My Mom Was Born Without Gaydar
As a New York City teenager in the 50’s my mother spent her time in the Village smoking Gauloises and otherwise being fabulous with her girlfriends. I know about some of her favorite haunts because she brought me to them endlessly and repeatedly since before I could even remember. There was Chumleys, DiRoberti’s, El Faro and then there were the Chinese restaurants everything South of Houston (Yona Schimmel’s, Katz’ and Russ and Daughters). There was a midtown and an uptown to Manhattan but they were never as interesting to us as My Mother’s Manhattan which would occasionally lead us over a bridge into Williamsburg (which was definitely not Manhattan but somehow belonged to My Mother as well).

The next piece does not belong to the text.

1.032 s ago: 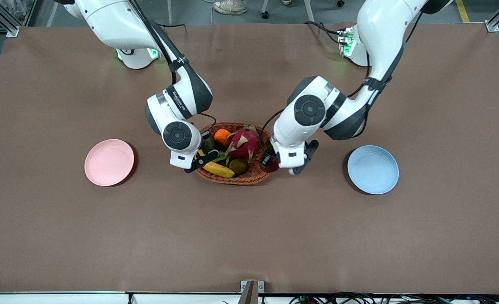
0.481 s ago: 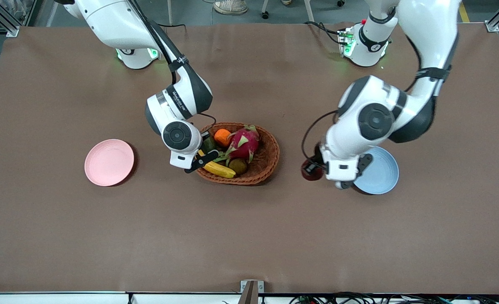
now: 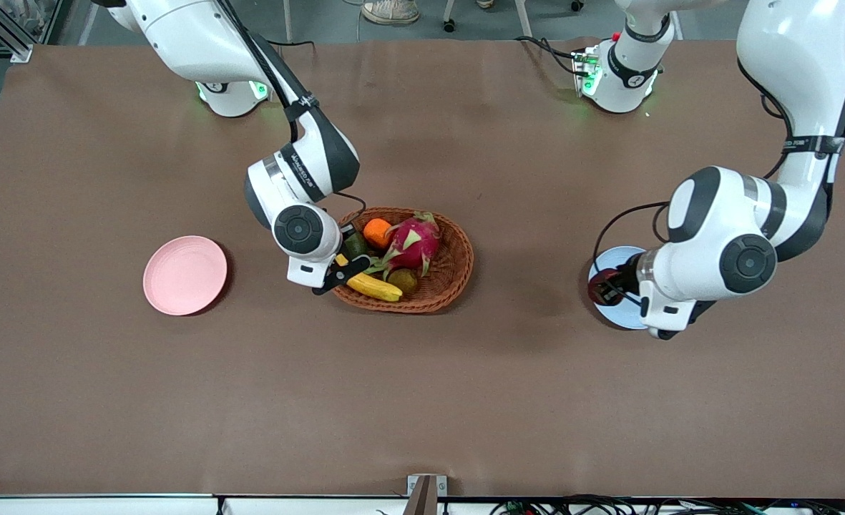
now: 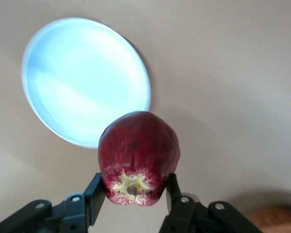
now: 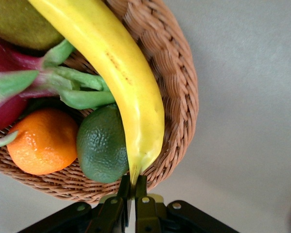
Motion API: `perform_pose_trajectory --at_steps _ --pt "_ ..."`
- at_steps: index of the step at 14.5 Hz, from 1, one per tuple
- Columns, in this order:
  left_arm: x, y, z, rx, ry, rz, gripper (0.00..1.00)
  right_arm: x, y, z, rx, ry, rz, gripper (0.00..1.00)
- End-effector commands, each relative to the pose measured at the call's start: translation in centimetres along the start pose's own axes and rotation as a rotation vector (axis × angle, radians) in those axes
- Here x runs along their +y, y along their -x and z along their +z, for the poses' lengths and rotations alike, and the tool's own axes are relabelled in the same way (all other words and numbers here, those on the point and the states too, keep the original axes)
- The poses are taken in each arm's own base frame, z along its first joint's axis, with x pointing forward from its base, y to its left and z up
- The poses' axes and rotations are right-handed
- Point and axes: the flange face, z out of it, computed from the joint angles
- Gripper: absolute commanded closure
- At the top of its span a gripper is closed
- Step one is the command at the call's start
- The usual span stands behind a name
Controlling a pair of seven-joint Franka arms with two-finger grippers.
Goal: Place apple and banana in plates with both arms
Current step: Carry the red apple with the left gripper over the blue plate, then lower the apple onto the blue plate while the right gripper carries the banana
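1. The basket [image 3: 422, 282] sits mid-bench, crowded: an orange [image 3: 376, 232], a dragon fruit [image 3: 413, 242], a green fruit [image 5: 102, 145] and a brown kiwi-like fruit [image 3: 403, 280] all lie close around the banana [image 3: 373, 287].
2. The right gripper [image 3: 336, 272] is closed on the banana's stem tip at the basket rim toward the right arm's end (the rest of the banana lies across the basket's contents).
3. The left gripper [image 3: 619, 286] clamps the apple [image 3: 600, 287] by its sides, over the edge of the blue plate [image 3: 612, 259]; the arm's wrist covers much of that plate in the front view.
4. The pink plate [image 3: 184, 275] lies on the bench toward the right arm's end, well apart from the basket.
5. The lettering on the arms' wrists is too small to read.
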Motion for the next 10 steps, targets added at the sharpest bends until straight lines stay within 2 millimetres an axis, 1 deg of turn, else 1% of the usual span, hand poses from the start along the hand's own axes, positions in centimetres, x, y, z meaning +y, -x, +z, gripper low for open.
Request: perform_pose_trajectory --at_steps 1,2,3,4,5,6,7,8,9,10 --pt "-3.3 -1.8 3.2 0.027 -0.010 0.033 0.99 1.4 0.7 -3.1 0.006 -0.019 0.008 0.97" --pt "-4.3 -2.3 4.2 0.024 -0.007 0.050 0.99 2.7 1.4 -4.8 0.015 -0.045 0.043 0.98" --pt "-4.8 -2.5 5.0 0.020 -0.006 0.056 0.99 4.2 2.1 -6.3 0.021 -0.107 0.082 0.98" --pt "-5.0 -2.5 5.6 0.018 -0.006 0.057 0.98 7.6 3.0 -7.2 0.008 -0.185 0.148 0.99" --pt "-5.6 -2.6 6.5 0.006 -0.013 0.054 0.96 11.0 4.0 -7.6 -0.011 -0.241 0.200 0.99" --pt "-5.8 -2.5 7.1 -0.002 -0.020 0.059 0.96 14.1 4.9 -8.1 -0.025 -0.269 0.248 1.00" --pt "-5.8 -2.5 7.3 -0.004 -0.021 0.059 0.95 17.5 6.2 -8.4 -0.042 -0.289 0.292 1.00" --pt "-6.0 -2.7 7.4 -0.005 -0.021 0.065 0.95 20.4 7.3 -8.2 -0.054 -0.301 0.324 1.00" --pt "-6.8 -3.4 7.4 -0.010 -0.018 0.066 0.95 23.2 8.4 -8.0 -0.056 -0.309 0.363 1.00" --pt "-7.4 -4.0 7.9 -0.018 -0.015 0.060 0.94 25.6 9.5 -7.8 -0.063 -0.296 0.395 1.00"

Bars in New York City never felt like bars in Los Angeles. There was one bar in Marina Del Rey that my father used to take us to and it felt like a New York bar because we weren’t the only kids there and food was served. We played pool, my dad smoked his pipe, Englishmen talked about cricket and other ridiculous games, they sang songs and the food was crap but everyone tried to convince us that fish and chips were delicious. We weren’t quite sure about that.
Mom came over for dinner last night and told me the most remarkable story. She started by telling us how New York’s drinking age used to be 18 so by the time she was 16 she would hang out in the West Village and she and Alice and Sandy would hang out in local bars drinking cokes and eating french fries while feeling both very adult and very safe. One of their favorite hang outs was Julius‘. They loved the cool factor of hanging out in a bar and with the added bonus of never being bothered.

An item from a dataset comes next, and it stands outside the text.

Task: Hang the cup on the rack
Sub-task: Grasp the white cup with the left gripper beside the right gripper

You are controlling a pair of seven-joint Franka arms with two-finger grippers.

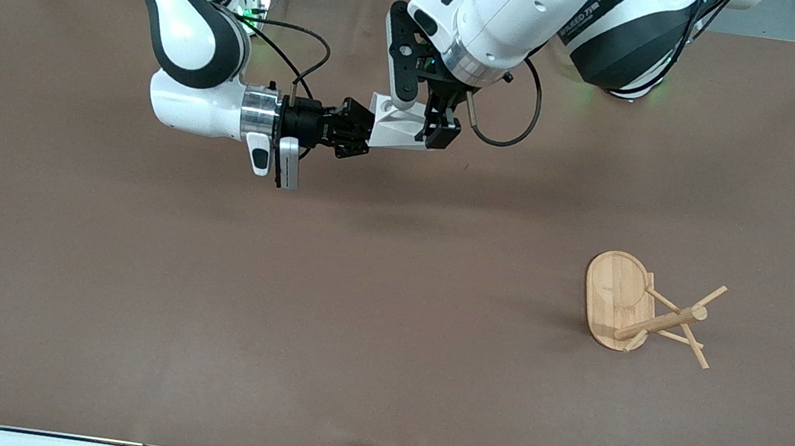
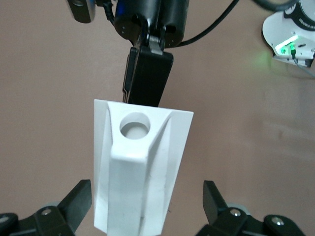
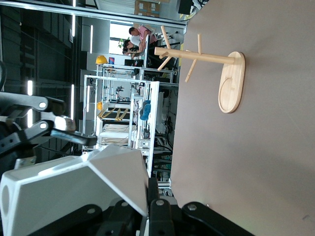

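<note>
Up in the air over the surface's middle stretch, toward the edge where the arms' bases stand, the right gripper (image 1: 367, 132) has the cup (image 1: 399, 126) pinched in its jaws by the mouth end. The left gripper (image 1: 437, 122) is right there too, over the cup's handle end, jaws spread wide on either side without touching. Over toward the left arm's end, the rack (image 1: 617, 302) stands upright on the surface (image 1: 202, 305), well apart from both.
</note>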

When Mom would tell LA friends about wasting her teenage years at a bar named Julius’ which was inhabited by men who were really nice to teenage girls but didn’t hit on them her friends would roll their eyes. I’m pretty sure they thought that my mom was a little socially retarded or perhaps she’d neglected to mention that she was a morbidly obese teenager with cystic acne and a drippy nose. The bar she was describing could not possibly have existed.
This week she’s been reading John Irving’s new book In One Person and on page 111 there was a revelation.
Mom’s favorite “safe” hangout was a gay bar and she’s only finding out about it 55 years later.
I’m like, “Mom, how did you not know that it was a gay bar. Were you the only women there?”
“What did I know from gays? I was 16 and people called them fruits. There were no fruits there.”